§ Work instruction: Only one span of the listing below is wanted: the lines from the one with "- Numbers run" through the one with "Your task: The", reproduced exactly, both ends kept.
*** Opening Recorded information ***
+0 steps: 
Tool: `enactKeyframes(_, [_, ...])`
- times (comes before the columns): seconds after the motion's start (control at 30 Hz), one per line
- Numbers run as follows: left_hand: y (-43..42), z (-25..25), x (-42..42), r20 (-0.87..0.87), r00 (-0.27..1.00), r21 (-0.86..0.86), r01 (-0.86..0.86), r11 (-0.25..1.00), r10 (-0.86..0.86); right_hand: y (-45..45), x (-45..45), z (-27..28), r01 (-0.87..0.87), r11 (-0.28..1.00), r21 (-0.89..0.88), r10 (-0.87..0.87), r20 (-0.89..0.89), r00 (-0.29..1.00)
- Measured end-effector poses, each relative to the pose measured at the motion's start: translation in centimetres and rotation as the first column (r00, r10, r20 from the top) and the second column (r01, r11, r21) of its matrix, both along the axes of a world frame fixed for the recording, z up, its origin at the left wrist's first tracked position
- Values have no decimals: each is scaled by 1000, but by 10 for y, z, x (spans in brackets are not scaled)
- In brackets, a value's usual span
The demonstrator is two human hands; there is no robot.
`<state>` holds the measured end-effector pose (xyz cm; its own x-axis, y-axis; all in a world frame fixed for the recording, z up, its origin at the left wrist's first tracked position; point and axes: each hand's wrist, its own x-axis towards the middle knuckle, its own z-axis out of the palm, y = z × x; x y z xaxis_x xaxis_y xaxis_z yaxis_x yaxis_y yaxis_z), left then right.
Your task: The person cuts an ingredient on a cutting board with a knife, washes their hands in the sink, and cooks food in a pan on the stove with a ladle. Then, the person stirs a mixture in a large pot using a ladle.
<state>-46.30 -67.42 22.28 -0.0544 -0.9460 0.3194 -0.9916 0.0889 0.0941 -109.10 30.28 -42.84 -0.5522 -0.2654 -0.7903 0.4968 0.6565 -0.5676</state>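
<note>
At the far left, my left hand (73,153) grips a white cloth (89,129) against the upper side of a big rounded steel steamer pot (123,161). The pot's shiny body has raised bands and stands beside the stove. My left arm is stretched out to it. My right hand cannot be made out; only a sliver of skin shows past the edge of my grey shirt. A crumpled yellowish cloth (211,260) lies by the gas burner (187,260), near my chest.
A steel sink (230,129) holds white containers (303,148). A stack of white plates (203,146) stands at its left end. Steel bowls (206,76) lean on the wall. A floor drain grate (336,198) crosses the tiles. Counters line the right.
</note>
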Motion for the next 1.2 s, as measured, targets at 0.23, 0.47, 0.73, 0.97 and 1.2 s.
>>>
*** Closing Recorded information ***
§ Response box:
- Numbers run as follows: left_hand: y (-43..42), z (-25..25), x (-42..42), r20 (-0.87..0.87), r00 (-0.27..1.00), r21 (-0.86..0.86), r01 (-0.86..0.86), r11 (-0.25..1.00), r10 (-0.86..0.86); right_hand: y (-45..45), x (-45..45), z (-27..28), r01 (-0.87..0.87), r11 (-0.28..1.00), r21 (-0.89..0.88), r10 (-0.87..0.87), r20 (-0.89..0.89), r00 (-0.29..1.00)
- Measured end-effector poses, each relative to the pose measured at the motion's start: translation in centimetres and rotation as the first column (r00, r10, r20 from the top) and the second column (r01, r11, r21) of its matrix, both along the axes of a world frame fixed for the recording, z up, its origin at the left wrist's first tracked position
- Values have no decimals: each is scaled by 1000, but by 10 for y, z, x (spans in brackets are not scaled)
- In brackets, a value's usual span
The demonstrator is two human hands; there is no robot.
`<state>` holds the measured end-effector pose (xyz cm; its own x-axis, y-axis; all in a world frame fixed for the recording, z up, its origin at the left wrist's first tracked position; point and axes: each hand's wrist, its own x-axis towards the middle knuckle, its own z-axis out of the palm, y = z × x; x y z xaxis_x xaxis_y xaxis_z yaxis_x yaxis_y yaxis_z), left then right.
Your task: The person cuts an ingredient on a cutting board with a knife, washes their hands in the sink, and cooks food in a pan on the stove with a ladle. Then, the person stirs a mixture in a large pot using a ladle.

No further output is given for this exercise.